Please! - supply the emachines model number - it's usually obvious on a label on the outside of the case somewhere.
.....

"It said it still couldn't use the recovery disk but at least it told me this time."

See the middle of Response 2 - you can't load a blank hard drive with the original emachines software installation unless you have a Recovery disk set.

"I got all excited because the setup screen came up and told me it was copying files. After a little bit it stopped and said it couldn't find the hard drive"

The initial loading of files from the Windows CD enables support for running Setup - it doesn't run until the hard drive is found and you allow Setup to run, a little later in the process.

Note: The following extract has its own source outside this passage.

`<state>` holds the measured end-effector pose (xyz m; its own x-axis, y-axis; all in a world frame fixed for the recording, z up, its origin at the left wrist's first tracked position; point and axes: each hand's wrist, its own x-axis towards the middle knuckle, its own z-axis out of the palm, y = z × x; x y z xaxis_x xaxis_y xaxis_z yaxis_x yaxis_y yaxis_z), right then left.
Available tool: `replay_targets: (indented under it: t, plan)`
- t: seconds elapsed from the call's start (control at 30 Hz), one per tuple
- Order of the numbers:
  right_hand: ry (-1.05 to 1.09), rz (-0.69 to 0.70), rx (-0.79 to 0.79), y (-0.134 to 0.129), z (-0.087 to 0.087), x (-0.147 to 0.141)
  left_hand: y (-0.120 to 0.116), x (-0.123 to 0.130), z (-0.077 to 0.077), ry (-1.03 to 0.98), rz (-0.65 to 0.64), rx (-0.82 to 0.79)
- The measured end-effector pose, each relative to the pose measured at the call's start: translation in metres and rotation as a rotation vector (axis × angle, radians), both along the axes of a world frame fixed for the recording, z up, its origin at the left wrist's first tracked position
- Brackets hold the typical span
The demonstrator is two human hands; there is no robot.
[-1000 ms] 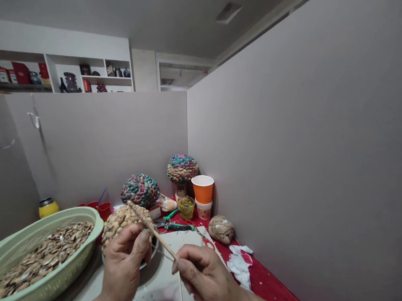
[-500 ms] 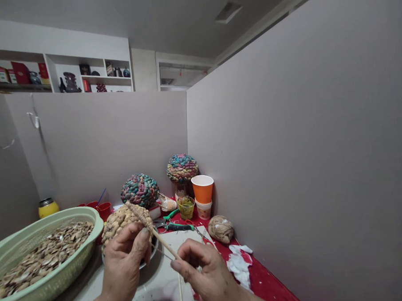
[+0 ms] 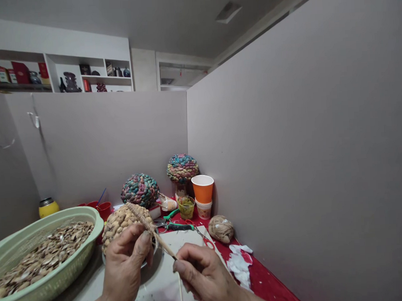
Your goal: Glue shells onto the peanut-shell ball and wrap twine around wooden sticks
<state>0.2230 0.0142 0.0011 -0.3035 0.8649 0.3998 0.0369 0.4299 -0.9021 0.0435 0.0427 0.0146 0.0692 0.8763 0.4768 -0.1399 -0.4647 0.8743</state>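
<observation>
A thin wooden stick slants up to the left between my hands, its upper part wrapped in coils of brown twine. My left hand is closed, thumb and forefinger pinched beside the lowest coils; whether they grip twine, stick or both is hard to see. At the lower end, the fingers of my right hand pinch the stick. Just behind my left hand sits a dome covered in tan shells. A ball of twine lies beyond my right hand.
On the left, a green basket holds many shells. Green-handled pliers and red scissors lie ahead, near an orange cup and two colourful domes. Crumpled white tissue is at right. Grey partitions surround the table.
My right hand has shifted slightly right and down along the stick. The loose strand seen earlier beneath the stick, between my hands, no longer shows. My left hand stays nearly in place.
</observation>
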Motion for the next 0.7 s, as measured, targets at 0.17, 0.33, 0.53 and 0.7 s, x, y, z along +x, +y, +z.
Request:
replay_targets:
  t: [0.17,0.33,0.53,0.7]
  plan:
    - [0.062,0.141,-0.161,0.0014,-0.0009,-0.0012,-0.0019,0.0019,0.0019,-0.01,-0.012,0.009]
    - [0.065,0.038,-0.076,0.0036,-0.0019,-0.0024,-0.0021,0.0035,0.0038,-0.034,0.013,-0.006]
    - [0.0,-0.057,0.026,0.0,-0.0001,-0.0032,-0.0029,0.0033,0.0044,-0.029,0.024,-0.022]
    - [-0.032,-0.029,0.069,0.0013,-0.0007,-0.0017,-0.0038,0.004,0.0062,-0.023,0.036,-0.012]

As I said above, second paragraph response 7, ....
"If you are using a SATA hard drive, depending on settings in the mboard bios, Setup may find no hard drive."

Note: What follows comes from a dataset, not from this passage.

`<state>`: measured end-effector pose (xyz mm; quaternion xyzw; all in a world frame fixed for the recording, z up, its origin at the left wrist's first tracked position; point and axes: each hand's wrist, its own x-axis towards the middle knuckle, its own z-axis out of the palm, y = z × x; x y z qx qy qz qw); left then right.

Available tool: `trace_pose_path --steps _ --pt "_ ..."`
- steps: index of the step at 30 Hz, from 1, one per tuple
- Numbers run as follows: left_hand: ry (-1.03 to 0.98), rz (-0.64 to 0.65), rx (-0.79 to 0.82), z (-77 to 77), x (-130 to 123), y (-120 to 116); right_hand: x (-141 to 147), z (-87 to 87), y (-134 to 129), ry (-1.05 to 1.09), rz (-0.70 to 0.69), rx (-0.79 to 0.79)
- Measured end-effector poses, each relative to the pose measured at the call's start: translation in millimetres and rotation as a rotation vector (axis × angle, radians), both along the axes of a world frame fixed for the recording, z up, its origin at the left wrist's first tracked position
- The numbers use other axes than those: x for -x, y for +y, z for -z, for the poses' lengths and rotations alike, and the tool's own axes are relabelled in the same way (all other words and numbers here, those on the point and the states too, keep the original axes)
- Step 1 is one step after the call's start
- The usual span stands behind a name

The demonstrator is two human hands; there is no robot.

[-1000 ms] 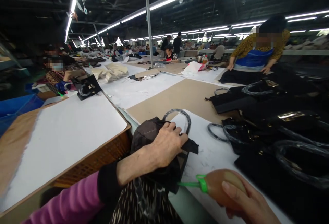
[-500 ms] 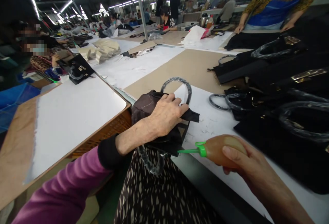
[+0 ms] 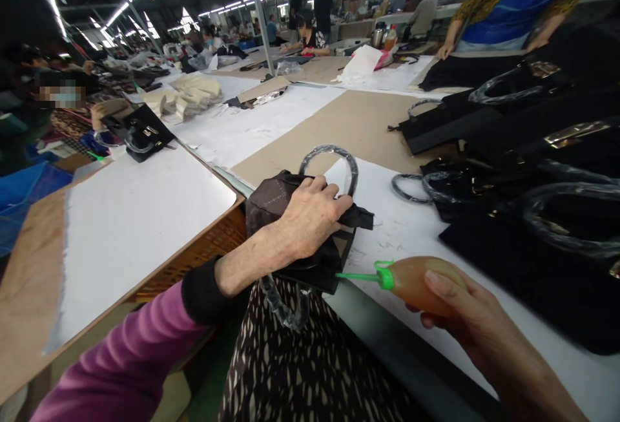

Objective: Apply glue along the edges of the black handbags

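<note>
The fingers of the left hand (image 3: 305,221) are bent over the edge of a black bag (image 3: 271,199), gripping its fabric. The fingers of the right hand (image 3: 465,302) are closed around a squeeze bottle (image 3: 421,280), the thumb lying along its near side.

The bottle is rounded and amber-brown, somewhat see-through, with a bright green cap (image 3: 385,278) and a long, thin green spout (image 3: 358,276). It lies on its side in the grip, the spout pointing left, its tip at the bag's lower corner; whether they touch, I cannot tell.

The bag sits at the near edge of the desk (image 3: 382,192), just above patterned clothing (image 3: 300,370). Soft, dark brown-black cloth bulges up at its left, crossed by a faint dotted line, while its lower part is flat and black. A black strip (image 3: 361,216) sticks out to the right beside the thumb. One curved handle (image 3: 354,173) in clear, shiny wrapping arches up beyond the knuckles; another wrapped handle (image 3: 278,305) hangs below.

To the right lies a heap of black bags (image 3: 523,273) with wrapped handles and gold-coloured fittings. Beyond, brown sheeting (image 3: 329,125) covers part of the desk.
</note>
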<state>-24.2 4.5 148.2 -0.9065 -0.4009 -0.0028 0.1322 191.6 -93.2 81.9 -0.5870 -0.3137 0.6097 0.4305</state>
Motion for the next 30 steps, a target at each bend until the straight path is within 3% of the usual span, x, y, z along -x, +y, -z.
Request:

If Setup doesn't find the hard drive, you probably have a SATA hard drive - depending on settings in your mboard bios, Setup may not detect the drive because it doesn't have the drivers for the SATA controller on the mboard built into the files on the CD.
Go into your bios Setup and set the SATA controller(s) or the SATA drive detection to IDE compatible or similar, save bios settings.
Then boot using the XP CD again, and Setup should find the SATA drive fine.

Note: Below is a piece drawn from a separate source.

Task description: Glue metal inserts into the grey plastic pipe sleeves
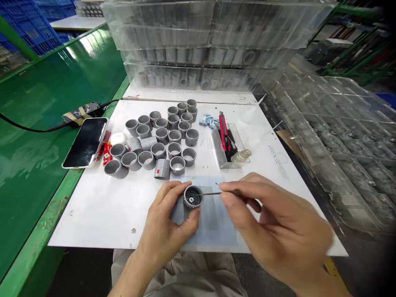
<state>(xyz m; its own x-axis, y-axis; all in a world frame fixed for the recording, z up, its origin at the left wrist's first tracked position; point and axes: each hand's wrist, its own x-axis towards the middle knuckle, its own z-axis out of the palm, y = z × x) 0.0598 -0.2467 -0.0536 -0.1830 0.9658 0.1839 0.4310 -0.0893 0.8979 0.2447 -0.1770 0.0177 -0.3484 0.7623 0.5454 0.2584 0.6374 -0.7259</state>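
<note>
A green conveyor belt [55,123] runs along the left of a white work board [93,214]. Beyond the board rise stacked clear plastic trays [204,41] holding grey parts, and more clear trays [340,140] lie to the right. On the board, about 25 grey plastic fittings [162,135] stand or lie in a loose cluster, well apart from the hands; whether any of them are finished cannot be told. Only 1 grey fitting [194,196] is in hand, held just above a pale blue sheet [213,222], its open end up and a small metal centre showing inside.

The left hand [163,222] grips that fitting between thumb and fingers, wrist low near the board's front edge. The right hand [272,218] comes in from the side, its thumb and fingertips [227,187] pinched on a thin dark pick [210,193], whose tip reaches over the fitting's rim.
</note>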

The XP CD must have at least SP1 updates included on it in order to detect the full size of a hard drive larger than 137gb (=128gb in your bios, in Setup, and in Windows, and in order for it to support it detecting USB 2.0 controllers on the mboard. If the CD has SP2 updates included that's printed on the original CD. You can't tell if it has SP1 updates included on it by anything printed on the orginal CD.
You can add support for detecting USB 2.0 controllers on the mboard by loading SP1 or SP2 updates, but you can't make the partition(s) on the hard drive larger (or smaller) in XP itself without losing the data on the partition Windows is on.

It is a very good idea to NOT make just one partition that takes up the entire hard drive - you should make at least two - you only need to set the size of the first partition in Setup - the second one, or the other ones, can be partitioned and formatted after Setup has finished.
The amount to leave for the second partition depends on what you want to be able to do with the hard drive. At the very least, leave about 5gb of space (each gb is 1,024mb) for backing up valuable data - better still, the second partition could be a lot bigger, to accommdate data such as movies, music, etc, that does not need to be on the same partition Windows is on - that way if you need to reload Windows on C, the partition it was installed on, the data on the second partition (or other partitions) does not have to be wiped out.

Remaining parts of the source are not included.